To evaluate the effect of migraine on women’s pregnancy plans.
Participants were enrolled in the American Registry for Migraine Research, an observational study that recruits patients from headache specialty clinics across the United States. Data for this analysis were collected via patient-completed questionnaires completed from February 1, 2016, through September 23, 2019. Participants were adult women with migraine who answered the American Registry for Migraine Research family planning questions.

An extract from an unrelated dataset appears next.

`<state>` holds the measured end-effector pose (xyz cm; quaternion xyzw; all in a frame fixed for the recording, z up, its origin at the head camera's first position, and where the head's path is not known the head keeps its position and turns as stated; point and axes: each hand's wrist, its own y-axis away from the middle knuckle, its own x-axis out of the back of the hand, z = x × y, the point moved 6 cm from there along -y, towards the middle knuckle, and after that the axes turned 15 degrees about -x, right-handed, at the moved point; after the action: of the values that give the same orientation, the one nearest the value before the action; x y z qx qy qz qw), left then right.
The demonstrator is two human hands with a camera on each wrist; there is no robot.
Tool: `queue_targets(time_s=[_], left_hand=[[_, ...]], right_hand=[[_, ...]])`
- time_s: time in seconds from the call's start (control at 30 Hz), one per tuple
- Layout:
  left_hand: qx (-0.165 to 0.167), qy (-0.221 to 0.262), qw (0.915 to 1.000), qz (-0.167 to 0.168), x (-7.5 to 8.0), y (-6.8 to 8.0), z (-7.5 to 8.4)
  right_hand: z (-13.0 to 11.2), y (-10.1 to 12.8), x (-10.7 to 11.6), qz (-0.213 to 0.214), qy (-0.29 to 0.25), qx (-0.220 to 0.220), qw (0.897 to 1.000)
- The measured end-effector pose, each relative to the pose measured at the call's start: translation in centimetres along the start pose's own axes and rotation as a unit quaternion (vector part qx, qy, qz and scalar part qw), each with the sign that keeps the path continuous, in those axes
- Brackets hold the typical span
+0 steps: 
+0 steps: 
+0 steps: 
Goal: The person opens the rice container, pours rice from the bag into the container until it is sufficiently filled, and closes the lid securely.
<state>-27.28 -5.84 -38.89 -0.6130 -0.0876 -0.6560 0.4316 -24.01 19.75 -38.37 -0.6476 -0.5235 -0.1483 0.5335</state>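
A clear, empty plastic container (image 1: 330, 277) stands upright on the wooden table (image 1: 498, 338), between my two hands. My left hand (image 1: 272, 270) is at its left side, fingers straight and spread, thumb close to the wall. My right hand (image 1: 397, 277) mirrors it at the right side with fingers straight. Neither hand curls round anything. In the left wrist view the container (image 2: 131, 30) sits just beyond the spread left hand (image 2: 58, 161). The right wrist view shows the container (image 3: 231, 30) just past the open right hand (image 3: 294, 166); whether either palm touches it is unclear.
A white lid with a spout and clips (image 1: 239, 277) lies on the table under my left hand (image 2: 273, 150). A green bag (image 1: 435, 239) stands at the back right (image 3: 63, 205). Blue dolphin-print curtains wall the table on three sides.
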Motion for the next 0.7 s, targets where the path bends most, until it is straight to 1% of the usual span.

Of 607 women, 19.9% (n=121) avoided pregnancy because of migraine. Compared with women who did not avoid pregnancy, those who did were younger (37.5±9.2 years vs 47.2±13.3 years; P<.001), had fewer children (0.8±1.1 vs 1.5±1.5; P<.001), and were more likely to have chronic migraine (n=99 [81.8%] vs n=341 [70.2%]; P=.012) and menstrually associated migraine (n=5 [4.1%] vs n=5[1.0%]; P=.031). Women who avoided pregnancy believed that their migraine would be worse during pregnancy (n=87[72.5%]), disability caused by migraine would make pregnancy difficult (n=82[68.3%]), the migraine medications they take would negatively affect their child's development (n=92[76.0%]), and migraine would cause the baby to have abnormalities at birth (n=17[14.0%]).
Migraine effects pregnancy plans of many women, especially of those who are younger and have menstrual migraine and chronic migraine. Women who avoid pregnancy because of migraine believe that migraine will worsen during pregnancy, make their pregnancy difficult, and have negative effects on their child. Study results highlight the importance of educating women with migraine about the relationships between migraine and pregnancy so that informed family planning decisions can be made.